> EXERCISE DETAILS:
Using the records below, quote only the span that opens with the line containing "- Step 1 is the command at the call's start" and closes with the line containing "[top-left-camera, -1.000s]", exactly and inclusively.

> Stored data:
==*==

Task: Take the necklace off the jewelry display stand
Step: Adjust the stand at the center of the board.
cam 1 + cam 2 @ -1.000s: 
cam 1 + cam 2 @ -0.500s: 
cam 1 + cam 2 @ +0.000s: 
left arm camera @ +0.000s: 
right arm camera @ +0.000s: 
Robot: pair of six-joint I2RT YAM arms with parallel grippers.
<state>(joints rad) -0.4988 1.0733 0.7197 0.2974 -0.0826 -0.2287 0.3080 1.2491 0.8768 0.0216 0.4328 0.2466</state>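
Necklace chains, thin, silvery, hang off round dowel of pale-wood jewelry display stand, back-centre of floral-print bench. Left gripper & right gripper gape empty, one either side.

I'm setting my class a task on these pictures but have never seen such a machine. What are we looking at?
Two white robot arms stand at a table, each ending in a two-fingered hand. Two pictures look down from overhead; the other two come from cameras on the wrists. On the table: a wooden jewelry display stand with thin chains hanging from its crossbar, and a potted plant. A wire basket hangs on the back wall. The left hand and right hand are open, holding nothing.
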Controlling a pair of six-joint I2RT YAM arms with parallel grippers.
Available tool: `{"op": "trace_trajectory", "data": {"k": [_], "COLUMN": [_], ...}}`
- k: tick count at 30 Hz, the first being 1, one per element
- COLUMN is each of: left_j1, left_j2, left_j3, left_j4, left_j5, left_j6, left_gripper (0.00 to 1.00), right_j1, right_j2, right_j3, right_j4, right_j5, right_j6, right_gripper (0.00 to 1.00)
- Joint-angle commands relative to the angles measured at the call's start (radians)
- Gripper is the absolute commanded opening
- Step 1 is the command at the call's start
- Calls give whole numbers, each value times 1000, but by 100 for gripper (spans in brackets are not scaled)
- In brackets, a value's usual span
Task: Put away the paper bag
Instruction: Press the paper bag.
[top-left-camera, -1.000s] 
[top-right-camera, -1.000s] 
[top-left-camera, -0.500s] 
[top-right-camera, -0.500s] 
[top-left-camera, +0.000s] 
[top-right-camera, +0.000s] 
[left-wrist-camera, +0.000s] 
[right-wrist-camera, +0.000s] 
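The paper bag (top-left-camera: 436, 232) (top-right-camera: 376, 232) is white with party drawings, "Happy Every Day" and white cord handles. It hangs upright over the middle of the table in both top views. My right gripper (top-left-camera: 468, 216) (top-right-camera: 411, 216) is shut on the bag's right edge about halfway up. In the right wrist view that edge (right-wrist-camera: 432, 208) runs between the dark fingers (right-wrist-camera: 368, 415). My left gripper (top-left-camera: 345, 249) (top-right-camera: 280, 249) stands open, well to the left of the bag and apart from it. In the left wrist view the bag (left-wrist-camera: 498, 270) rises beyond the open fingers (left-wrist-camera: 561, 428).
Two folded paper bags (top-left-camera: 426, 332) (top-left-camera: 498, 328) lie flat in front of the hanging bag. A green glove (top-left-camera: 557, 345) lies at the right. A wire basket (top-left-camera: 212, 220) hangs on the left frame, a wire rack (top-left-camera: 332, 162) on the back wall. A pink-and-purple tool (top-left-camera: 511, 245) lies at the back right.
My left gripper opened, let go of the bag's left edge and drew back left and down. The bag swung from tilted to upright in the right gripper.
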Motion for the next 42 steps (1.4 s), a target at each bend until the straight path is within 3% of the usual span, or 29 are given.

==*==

> ANSWER TO THIS TASK:
- Step 1 is the command at the call's start
- Calls give whole numbers, each value times 1000, but by 100 for gripper (spans in brackets are not scaled)
- In brackets, a value's usual span
Task: Put away the paper bag
Instruction: Press the paper bag.
[top-left-camera, -1.000s] 

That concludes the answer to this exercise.